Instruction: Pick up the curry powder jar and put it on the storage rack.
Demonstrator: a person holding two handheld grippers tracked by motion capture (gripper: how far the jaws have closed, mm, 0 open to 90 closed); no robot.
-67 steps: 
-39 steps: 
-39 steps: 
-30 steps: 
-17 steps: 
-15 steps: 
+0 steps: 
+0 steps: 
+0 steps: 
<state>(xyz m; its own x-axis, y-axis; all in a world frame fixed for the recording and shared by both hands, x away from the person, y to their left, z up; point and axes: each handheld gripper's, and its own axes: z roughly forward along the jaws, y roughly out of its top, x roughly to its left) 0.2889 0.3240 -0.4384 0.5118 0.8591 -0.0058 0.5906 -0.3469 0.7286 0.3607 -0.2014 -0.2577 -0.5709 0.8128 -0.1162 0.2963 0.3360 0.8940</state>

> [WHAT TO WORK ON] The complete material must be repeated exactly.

> [EXERCISE RESULT]
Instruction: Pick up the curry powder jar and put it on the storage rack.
Demonstrator: a person holding two handheld grippers tracked by motion capture (gripper: how far the jaws have closed, mm, 0 open to 90 closed); no robot.
-67 steps: 
-39 steps: 
-39 steps: 
-30 steps: 
-17 steps: 
-15 steps: 
+0 steps: 
+0 steps: 
+0 steps: 
<state>(xyz m; its own x-axis, y-axis; all in a world frame fixed for the recording and shared by both hands, x away from the person, y to their left, z up; point and axes: each handheld gripper's, and its own axes: z roughly forward along the jaws, y roughly out of its top, x roughly to its left) 0.2889 0.3240 -0.4384 0.5118 0.8591 -0.0058 0.5906 -0.3469 0.7286 0.3607 -0.2014 -0.2577 -0.5709 0.8128 -0.1162 0.2963 0.3360 0.8940</state>

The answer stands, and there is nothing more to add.